When a family member dies, we are often left to make many big financial decisions surrounding the funeral arrangements in a short period of time while dealing with the emotions of our loss. If this is the first funeral that is being arranged by the family it can be particularly challenging, and this heightens the level of emotional duress as most of us don’t know how to plan a funeral.
There are a number of things to keep in mind when planning the funeral that should help you avoid the known pitfalls. The information will also assist in making the process as easy as possible under the circumstances.
How to Plan a Funeral – Tips
Contact at least two funeral homes for pricing, and ask for their pricing information on the phone. You are not required to give them any personal information, such as your name or telephone number. If they persist in trying to get the information from you before they give you their pricing information, then the funeral home is not where you want to do business because they will be in direct violation of the FTC Funeral Rule. Here are a few specific tips that will empower you when shopping for funeral-related goods and services:
- If you plan on meeting the funeral directors in person, advise them to have everything prepared in writing for you so that when you arrive to discuss the arrangements, their upselling tactics will be at a minimum. Of course, it is also a legal requirement that funeral homes have their fees for goods and services available in writing.

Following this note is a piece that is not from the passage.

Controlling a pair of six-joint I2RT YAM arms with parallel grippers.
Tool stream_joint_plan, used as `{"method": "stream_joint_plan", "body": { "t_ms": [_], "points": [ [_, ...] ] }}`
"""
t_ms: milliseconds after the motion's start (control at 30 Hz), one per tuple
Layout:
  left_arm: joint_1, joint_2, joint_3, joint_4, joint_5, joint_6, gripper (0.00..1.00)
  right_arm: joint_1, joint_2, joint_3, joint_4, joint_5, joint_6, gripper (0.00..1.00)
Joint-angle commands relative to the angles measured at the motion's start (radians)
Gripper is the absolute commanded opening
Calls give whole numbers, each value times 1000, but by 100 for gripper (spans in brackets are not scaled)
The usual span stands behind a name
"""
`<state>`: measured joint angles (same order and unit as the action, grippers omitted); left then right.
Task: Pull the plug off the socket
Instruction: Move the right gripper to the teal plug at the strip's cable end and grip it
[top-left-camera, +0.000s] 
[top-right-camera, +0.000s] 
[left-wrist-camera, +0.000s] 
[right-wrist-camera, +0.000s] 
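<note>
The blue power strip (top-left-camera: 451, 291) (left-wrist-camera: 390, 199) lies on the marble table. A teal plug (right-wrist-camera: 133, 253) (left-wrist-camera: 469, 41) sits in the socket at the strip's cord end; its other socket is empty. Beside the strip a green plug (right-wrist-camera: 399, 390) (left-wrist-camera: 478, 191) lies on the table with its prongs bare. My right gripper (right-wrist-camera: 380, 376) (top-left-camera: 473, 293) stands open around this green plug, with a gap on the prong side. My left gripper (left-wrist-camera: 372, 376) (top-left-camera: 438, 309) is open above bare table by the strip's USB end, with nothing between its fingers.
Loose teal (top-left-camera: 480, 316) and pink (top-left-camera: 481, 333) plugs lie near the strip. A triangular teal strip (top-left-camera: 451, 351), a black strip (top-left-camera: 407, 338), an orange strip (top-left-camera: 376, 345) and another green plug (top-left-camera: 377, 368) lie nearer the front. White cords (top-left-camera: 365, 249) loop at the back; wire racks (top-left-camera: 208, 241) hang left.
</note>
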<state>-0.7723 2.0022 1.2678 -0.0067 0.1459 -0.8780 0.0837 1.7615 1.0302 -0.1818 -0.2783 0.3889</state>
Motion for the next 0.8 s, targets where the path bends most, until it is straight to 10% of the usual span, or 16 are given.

- Never go alone to the meeting. At least two family representatives should attend the discussion with the funeral director. The funeral director is not the family’s enemy, but he is a salesman. Do not consider him to be clergymen, or even quasi clergy. His job is to make money for his business.

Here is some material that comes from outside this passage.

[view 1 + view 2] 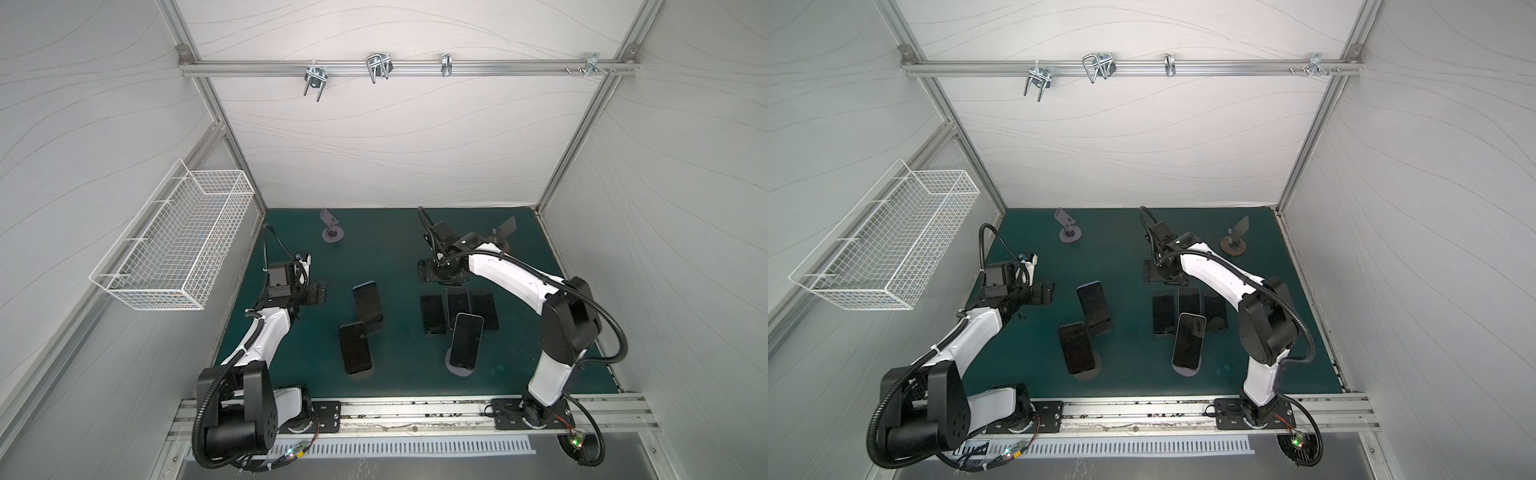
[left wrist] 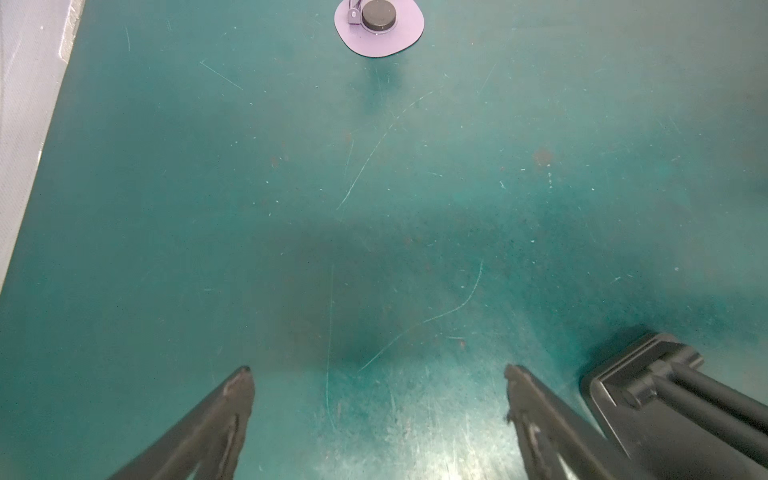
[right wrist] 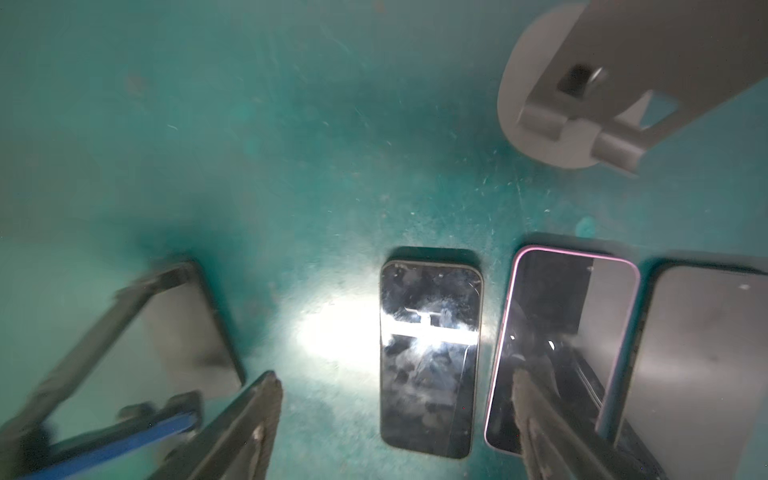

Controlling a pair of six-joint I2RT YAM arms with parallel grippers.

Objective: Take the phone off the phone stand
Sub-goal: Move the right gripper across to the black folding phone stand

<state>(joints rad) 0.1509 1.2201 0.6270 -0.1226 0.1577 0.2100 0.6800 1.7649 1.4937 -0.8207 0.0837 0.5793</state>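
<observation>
The brown stand (image 1: 508, 225) sits half hidden behind the right arm (image 1: 503, 272) (base mostly covered).

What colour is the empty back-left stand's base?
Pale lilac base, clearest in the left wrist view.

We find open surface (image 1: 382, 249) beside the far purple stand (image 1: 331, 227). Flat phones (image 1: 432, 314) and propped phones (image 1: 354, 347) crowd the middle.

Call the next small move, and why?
Probably slide the left hand toward the propped phone beside it and straddle its edges. That hand is open over bare mat; the right hand sits open by the three phones lying flat.
</observation>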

- Ask the funeral director for a detailed invoice, or written statement, of the pricing once you have finalized with him what goods and services you wish to purchase. Do this before you pay, as this is the law. Also, ask him to explain in detail every item on the list one more time. He will understand the emotions of the situation, and you should feel confident in knowing what you are paying for.
- Before you see the sample burial containers, ask to see the funeral homes burial container price list. This list will provide detailed casket pricing that will include the lower-priced caskets not typically on display. This tactic will help you in your decision, as you will be less likely to be swayed by the ornate, higher-priced caskets that will be on display.

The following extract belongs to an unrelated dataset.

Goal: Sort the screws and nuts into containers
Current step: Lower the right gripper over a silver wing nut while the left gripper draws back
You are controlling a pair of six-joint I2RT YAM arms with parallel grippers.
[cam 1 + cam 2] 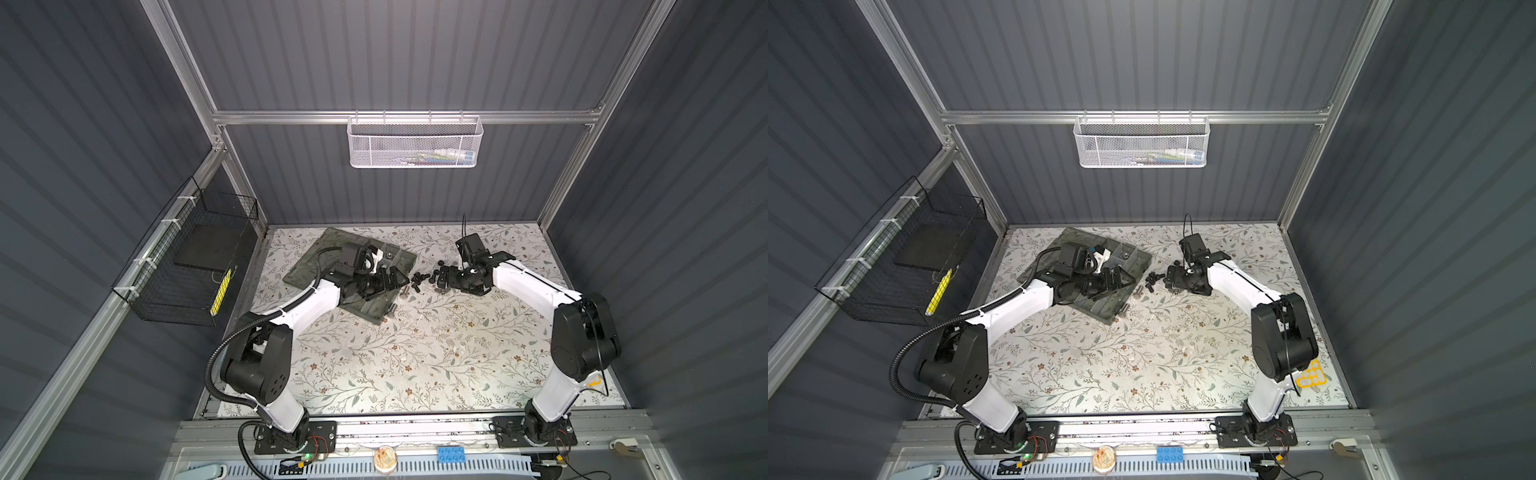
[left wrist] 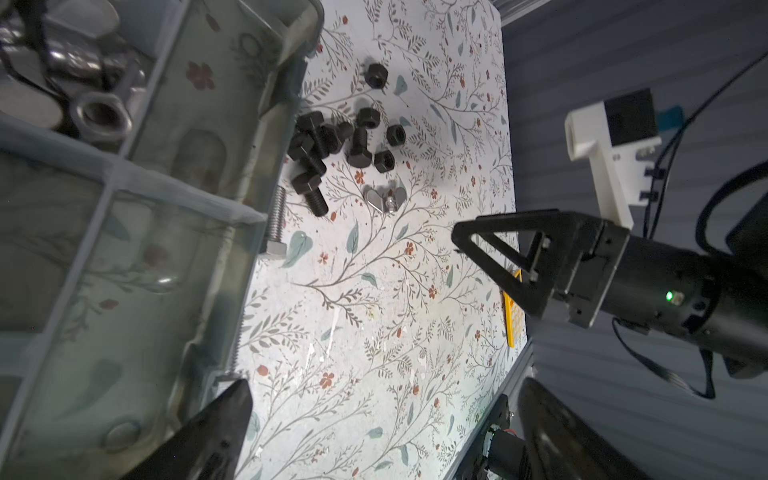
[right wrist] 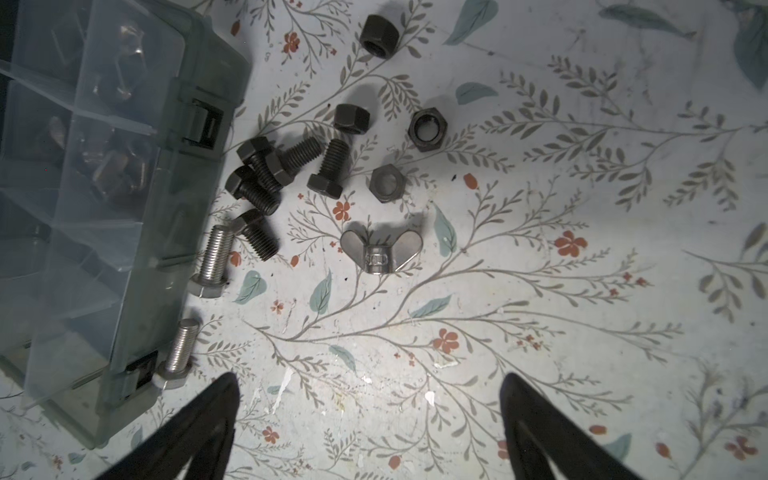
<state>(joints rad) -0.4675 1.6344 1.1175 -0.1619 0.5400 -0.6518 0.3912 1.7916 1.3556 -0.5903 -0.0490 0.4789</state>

- Remember that you are in no way obligated to purchase the casket from the funeral home. They mark-up caskets by as much as 300%, so you can save thousands of dollars (if you require an elaborate casket) by shopping at a specialty bricks-and-mortar store or online. Big box stores, such as Costco and Walmart sell caskets online, as well. The funeral home cannot legally refuse to handle a casket or urn you purchased elsewhere, and they cannot legally charge you a fee to do it, or require you to be there when it is delivered to them.
- No law requires embalming of the body unless it is to be moved across state lines, or unless there will be an abnormal delay in the timing of the funeral. In most cases, refrigeration of the body will suffice, and since the body will require refrigeration anyway, it is worth asking about.
It is not a requirement to hold a funeral at a funeral home. In fact, in recent years the trend has been to move away from services being held in traditional funeral homes and toward holding the services in churches or at the graveside. This step literally saves families thousands of dollars.
If the decedent, or the family, is connected to a local church, consider contacting the clergy staff to make the funeral arrangements. They will be glad to assist in your time of need, and, though you will pay a nominal fee for their services, it will save your family thousands of dollars in total costs.
If you are simply at a loss, and don’t know where to begin, contact the Funeral Consumer’s Alliance. This is a nonprofit organization that objectively assists families in navigating through funeral arrangements. Available in all 50 states, their services and information are available online at www.funerals.org, and they offer advice on funeral service laws, how to save money on a funeral, and they provide publications to assist in decision making.
Above all, it is important to remember that, whether you plan a simple or elaborate funeral for your loved one, it does not reflect at all on how much you loved him or her, or how deeply you feel the loss.